§ Instructions to follow
Look through the listing and locate every line containing the word "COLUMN"; copy those lines.

§ Records for the task
----

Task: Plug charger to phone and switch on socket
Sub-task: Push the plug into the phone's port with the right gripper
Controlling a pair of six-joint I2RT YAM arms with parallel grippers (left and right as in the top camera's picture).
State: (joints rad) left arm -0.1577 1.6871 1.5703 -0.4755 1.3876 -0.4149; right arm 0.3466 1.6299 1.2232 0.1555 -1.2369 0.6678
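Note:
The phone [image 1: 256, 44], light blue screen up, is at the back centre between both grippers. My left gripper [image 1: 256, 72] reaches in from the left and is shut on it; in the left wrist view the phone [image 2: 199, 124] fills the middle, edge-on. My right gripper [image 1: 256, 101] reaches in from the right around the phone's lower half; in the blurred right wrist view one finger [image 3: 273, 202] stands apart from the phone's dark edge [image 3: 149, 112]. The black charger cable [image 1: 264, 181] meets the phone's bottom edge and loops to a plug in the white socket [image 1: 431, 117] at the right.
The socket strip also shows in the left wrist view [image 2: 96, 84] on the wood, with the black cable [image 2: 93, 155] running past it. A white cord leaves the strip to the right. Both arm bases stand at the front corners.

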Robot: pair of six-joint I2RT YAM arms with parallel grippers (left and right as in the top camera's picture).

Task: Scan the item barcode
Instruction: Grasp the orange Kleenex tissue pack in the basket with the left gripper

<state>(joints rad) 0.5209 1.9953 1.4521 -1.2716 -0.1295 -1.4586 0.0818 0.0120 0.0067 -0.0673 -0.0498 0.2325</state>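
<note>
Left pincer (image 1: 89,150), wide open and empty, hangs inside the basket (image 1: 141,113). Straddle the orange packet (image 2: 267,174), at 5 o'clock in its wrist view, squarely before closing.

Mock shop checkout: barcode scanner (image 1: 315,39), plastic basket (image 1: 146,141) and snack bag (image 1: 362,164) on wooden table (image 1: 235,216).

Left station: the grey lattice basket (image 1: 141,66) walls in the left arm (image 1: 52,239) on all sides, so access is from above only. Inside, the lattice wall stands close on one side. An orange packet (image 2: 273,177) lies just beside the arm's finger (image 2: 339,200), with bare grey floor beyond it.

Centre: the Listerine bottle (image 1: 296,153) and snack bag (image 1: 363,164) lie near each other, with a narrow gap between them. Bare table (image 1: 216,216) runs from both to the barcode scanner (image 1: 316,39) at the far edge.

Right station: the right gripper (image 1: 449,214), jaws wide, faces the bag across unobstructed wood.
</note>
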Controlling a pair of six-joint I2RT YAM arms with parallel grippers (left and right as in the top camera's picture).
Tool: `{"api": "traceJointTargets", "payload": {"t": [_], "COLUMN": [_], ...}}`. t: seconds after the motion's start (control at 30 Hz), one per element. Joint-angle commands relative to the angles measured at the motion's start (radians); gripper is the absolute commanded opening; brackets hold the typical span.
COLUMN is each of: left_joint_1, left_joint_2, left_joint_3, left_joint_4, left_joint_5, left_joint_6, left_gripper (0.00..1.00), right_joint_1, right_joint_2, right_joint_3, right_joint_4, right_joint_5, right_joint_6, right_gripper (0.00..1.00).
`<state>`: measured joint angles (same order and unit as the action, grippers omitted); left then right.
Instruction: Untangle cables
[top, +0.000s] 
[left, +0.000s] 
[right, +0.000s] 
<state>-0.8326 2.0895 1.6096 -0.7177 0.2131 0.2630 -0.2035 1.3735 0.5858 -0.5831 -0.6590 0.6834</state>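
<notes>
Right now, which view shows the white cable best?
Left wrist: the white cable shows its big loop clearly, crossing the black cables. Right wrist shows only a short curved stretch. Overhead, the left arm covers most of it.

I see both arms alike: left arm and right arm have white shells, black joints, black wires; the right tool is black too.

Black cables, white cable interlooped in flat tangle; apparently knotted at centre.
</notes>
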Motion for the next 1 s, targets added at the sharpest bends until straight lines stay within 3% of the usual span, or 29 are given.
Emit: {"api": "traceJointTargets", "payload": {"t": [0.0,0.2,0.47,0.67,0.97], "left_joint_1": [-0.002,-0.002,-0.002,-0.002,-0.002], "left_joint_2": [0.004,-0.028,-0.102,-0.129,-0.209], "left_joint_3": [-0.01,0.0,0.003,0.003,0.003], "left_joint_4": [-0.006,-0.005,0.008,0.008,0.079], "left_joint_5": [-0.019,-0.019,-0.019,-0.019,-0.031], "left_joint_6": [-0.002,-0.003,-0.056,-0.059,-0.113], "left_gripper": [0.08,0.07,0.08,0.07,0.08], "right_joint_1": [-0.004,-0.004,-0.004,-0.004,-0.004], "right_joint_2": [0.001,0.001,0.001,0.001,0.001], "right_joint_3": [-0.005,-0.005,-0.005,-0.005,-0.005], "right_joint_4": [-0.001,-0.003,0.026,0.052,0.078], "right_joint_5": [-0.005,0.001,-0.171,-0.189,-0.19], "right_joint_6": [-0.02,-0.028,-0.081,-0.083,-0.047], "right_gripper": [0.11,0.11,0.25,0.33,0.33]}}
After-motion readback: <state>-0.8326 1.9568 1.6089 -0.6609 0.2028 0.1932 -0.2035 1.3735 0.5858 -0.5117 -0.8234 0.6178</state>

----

§ Written reply
Tool: `{"api": "traceJointTargets", "payload": {"t": [_], "COLUMN": [_], ...}}`. t: seconds after the motion's start (control at 30 Hz), one per element. Joint-angle commands relative to the angles measured at the motion's start (radians); gripper is the absolute commanded opening; brackets hold the typical span.
COLUMN is each of: left_joint_1, left_joint_2, left_joint_3, left_joint_4, left_joint_5, left_joint_6, left_gripper (0.00..1.00), right_joint_1, right_joint_2, right_joint_3, right_joint_4, right_joint_5, right_joint_6, right_gripper (0.00..1.00).

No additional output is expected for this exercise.